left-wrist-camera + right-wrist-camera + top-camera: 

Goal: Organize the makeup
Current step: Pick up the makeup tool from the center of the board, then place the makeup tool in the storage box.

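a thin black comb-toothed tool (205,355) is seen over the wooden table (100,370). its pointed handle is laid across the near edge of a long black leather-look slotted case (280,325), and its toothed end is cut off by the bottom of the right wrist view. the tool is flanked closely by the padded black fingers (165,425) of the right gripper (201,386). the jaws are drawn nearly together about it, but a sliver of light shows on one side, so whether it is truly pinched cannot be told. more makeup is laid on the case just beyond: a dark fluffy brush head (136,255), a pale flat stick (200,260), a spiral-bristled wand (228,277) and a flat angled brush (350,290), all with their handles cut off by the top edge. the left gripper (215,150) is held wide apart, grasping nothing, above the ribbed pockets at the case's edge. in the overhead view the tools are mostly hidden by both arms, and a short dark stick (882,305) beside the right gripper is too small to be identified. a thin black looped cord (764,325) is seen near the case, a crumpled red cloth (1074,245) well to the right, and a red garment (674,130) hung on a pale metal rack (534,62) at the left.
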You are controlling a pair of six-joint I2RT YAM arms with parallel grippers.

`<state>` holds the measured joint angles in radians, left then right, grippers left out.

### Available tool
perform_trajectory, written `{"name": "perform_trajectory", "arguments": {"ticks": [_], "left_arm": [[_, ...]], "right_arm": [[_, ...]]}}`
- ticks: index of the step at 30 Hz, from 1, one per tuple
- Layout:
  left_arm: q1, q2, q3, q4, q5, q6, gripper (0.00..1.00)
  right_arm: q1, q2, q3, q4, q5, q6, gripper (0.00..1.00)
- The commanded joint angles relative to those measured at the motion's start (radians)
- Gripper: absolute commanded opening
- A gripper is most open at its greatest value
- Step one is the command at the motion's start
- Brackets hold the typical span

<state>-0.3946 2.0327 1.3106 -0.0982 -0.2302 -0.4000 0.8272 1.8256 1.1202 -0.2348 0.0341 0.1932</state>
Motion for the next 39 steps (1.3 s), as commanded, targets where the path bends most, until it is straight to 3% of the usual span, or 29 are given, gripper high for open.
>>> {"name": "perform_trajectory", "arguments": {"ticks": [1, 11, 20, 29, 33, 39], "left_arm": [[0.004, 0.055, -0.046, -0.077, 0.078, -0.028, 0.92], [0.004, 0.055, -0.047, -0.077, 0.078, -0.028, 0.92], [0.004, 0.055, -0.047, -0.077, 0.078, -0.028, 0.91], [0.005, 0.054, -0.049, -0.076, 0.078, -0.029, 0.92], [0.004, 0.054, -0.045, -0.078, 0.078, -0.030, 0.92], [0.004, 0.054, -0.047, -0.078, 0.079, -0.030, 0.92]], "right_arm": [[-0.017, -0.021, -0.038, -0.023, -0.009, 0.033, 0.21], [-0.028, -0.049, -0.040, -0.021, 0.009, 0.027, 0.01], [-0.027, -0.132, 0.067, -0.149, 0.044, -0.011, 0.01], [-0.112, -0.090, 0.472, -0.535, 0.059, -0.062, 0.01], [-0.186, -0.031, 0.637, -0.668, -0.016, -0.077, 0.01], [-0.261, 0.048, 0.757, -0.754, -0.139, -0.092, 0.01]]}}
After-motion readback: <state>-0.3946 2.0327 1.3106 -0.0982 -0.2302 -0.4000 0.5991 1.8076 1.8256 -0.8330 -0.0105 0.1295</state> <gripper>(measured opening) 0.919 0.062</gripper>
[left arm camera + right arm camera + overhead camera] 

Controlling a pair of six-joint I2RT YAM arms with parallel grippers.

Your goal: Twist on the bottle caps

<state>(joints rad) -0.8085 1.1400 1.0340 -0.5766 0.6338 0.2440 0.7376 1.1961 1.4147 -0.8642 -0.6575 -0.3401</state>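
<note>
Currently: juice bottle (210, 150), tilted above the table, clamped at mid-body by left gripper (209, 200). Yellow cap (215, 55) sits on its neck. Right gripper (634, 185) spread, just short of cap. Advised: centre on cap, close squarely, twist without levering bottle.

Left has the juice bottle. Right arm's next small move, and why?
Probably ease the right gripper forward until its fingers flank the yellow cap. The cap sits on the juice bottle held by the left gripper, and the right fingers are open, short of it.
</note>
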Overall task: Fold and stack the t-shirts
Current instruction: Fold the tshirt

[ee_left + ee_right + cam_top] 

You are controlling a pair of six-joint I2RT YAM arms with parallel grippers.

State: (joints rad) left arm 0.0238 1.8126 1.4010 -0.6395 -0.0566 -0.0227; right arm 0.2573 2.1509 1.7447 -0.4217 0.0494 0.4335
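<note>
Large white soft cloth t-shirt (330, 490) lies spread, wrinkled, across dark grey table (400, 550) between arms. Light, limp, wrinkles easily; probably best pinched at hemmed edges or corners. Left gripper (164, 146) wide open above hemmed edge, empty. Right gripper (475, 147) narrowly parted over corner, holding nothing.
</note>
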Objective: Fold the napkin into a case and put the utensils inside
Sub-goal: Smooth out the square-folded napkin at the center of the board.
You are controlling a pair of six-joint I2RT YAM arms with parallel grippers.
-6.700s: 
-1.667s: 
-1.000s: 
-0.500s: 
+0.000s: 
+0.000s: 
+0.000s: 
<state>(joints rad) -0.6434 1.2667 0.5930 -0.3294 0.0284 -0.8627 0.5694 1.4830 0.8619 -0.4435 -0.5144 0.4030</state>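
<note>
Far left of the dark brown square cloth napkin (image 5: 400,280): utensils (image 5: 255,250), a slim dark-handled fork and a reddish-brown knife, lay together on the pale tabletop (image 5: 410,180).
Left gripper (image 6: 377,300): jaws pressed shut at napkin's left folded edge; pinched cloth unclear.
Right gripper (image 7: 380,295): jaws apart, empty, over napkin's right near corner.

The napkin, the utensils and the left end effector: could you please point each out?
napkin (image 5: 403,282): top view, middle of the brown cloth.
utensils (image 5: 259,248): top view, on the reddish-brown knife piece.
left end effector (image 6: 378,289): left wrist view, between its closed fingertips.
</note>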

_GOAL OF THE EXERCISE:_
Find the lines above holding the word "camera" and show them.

_WRITTEN ANSWER:_
left-wrist-camera + right-wrist-camera + top-camera: 
[left arm camera + right arm camera + overhead camera] 

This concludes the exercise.